Nor doesPeople v. Carroll (1970) 1 Cal. 3d 581 [83 Cal. Rptr. 176, 463 P.2d 400], offer Jesse help. There the court observes that the crime of robbery is not actually complete until the robber "has won his way to a place of temporary safety." (P. 585.) While this may be true, it cannot mean every act a robber commits before making his getaway is incidental to the robbery. Such a construction would render cases like Massie and Chapman, supra, meaningless. [137 Cal.
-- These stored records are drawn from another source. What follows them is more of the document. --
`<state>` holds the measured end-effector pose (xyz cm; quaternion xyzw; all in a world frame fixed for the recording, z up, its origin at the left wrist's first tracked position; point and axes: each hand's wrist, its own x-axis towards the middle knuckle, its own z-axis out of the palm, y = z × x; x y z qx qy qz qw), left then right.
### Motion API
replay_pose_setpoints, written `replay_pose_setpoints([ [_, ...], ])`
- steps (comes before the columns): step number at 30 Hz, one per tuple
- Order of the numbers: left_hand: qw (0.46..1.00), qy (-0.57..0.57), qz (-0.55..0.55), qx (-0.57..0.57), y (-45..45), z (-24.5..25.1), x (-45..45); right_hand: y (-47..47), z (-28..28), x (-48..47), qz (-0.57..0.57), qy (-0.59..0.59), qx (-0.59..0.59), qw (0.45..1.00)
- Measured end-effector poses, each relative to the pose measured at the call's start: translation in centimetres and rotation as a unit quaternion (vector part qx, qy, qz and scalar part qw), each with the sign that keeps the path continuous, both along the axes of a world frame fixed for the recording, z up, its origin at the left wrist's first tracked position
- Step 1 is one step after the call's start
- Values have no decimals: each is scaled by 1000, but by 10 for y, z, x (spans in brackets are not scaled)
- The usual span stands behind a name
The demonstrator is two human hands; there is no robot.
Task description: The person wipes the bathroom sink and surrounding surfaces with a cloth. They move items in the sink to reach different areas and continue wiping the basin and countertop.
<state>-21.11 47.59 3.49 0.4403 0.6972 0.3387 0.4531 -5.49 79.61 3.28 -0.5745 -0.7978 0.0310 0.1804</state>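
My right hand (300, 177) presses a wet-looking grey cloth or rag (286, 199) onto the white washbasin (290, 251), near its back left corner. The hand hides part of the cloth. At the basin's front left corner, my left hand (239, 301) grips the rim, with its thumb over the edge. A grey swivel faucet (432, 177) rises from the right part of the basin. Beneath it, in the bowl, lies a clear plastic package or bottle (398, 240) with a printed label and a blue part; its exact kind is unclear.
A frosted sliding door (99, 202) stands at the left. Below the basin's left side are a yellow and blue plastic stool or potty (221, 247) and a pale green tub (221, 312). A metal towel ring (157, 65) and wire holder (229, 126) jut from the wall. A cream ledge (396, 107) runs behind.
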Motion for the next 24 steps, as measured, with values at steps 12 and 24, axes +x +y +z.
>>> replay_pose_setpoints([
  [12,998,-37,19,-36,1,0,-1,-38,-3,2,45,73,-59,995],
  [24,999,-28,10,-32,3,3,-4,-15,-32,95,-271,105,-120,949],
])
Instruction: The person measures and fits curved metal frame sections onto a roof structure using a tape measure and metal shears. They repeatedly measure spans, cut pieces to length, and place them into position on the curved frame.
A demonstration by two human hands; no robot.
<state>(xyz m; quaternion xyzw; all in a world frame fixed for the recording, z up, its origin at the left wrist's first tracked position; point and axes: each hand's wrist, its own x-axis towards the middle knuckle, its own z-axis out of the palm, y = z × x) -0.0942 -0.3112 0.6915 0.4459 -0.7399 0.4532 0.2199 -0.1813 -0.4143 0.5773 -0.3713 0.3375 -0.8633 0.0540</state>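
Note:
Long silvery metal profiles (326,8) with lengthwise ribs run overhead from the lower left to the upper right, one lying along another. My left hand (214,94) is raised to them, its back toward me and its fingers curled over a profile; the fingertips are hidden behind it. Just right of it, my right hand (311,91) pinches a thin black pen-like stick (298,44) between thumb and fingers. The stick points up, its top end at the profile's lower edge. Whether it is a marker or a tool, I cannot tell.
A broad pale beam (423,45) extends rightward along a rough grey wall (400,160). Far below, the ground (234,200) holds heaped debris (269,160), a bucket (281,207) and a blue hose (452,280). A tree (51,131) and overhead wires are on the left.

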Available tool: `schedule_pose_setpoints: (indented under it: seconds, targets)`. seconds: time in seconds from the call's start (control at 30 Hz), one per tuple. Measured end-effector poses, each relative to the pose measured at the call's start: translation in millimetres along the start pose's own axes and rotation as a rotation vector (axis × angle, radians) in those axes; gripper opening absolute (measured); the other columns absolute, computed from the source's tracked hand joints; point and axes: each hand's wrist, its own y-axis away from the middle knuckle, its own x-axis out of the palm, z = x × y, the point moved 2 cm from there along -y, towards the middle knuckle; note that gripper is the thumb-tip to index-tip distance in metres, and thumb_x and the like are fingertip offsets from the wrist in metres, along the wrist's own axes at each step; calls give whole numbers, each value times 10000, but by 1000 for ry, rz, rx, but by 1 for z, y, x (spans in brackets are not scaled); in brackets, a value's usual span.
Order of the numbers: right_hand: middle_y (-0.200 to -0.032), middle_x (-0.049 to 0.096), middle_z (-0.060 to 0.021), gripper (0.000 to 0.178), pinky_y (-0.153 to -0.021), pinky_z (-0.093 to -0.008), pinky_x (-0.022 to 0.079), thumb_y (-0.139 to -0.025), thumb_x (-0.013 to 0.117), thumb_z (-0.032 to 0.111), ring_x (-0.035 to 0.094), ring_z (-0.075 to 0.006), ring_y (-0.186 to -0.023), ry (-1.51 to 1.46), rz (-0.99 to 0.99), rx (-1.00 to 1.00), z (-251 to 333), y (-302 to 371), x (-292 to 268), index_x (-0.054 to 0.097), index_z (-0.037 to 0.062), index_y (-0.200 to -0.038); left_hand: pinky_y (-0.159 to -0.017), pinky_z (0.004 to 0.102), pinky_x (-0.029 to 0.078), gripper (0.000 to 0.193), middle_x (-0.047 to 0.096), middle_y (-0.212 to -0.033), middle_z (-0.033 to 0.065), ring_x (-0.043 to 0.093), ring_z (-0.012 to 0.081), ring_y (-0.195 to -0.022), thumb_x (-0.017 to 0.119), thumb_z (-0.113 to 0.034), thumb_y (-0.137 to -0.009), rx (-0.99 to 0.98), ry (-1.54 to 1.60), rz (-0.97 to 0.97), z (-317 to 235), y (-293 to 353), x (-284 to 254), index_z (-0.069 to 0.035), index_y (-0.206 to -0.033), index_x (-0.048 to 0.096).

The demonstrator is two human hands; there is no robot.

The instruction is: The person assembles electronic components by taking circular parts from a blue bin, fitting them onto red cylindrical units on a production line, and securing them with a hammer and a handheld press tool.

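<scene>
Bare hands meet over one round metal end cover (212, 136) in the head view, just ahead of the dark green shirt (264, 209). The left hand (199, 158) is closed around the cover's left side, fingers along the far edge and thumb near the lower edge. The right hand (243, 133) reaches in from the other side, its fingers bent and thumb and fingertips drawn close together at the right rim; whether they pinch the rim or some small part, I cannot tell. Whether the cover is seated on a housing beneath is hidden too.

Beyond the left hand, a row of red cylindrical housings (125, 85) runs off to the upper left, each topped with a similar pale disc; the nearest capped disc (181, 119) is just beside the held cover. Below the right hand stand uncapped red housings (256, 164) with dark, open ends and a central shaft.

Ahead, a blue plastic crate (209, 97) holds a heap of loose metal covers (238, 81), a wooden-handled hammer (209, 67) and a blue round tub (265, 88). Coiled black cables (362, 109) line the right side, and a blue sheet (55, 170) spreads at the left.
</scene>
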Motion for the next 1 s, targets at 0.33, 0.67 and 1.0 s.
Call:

App. 3d 172]

It was therefore proper to impose separate terms for the attempted murder in count V and the robbery in count III. It does appear, however, that the term imposed for the assault in count IV must be stayed as incident either to count III or V. The People so concede.

The case is remanded to the juvenile court with the directions that it (1) exercise its discretion as to whether consecutive or concurrent terms shall be imposed, (2) strike all enhancements is under Penal Code section 12022.3, and (3) stay the terms imposed under counts II and IV. The judgment is otherwise affirmed.

Carr, Acting P. J., and Sparks, J., concurred.

FN 1. Jesse contends no enhancement under section 12022, subdivision (b) was pled or proved. The clerk's transcript shows an enhancement for use of a bat and knife was indeed pled; further, the facts show there is sufficient evidence to support an enhancement for use of a knife.

FN 2. Jesse and the People agree the enhancements under Penal Code section 12022.3 were erroneously charged and must be stricken, since there is no indication the minor committed any of the sex offenses enumerated in that section.

FN 3. Welfare and Institutions Code section 726 provides in part: "In any case in which the minor is removed from the physical custody of his parent or guardian as the result of an order of wardship made pursuant to Section 602, the order shall specify that the minor may not be held in physical confinement for a period in excess of the maximum term of imprisonment which could be imposed upon an adult convicted of the offense or offenses which brought or continued the minor under the jurisdiction of the juvenile court. [para.] As used in this section and in Section 731, 'maximum term of imprisonment' means the longest of the three time periods set forth in paragraph (2) of subdivision (a) of Section 1170 of the Penal Code, but without the need to follow the provisions of subdivision (b) of Section 1170 of the Penal Code or to consider time for good behavior or participation pursuant to Sections 2930, 2931, and 2932 of the Penal Code, plus enhancements which must be proven if pled. [para.] If the court elects to aggregate the period of physical confinement on multiple counts, or multiple petitions, including previously sustained petitions adjudging the minor a ward within Section 602, the 'maximum term of imprisonment' shall be specified in accordance with subdivision (a) of Section 1170.1 of the Penal Code. [para.] ... [para.] 'Physical confinement' means placement in a juvenile hall, ranch, camp, forestry camp or secure juvenile home pursuant to Section 730, or in any institution operated by the Youth Authority. ..." (Italics added.)

FN 4. Addressing defense counsel, the court said: "You don't understand what I'm saying. I put down the maximum. When I say the maximum time of confinement, I have to put to inform this young man what the maximum time is. I'm not talking about what can be run concurrently, I've got to treat it like it's all running consecutive."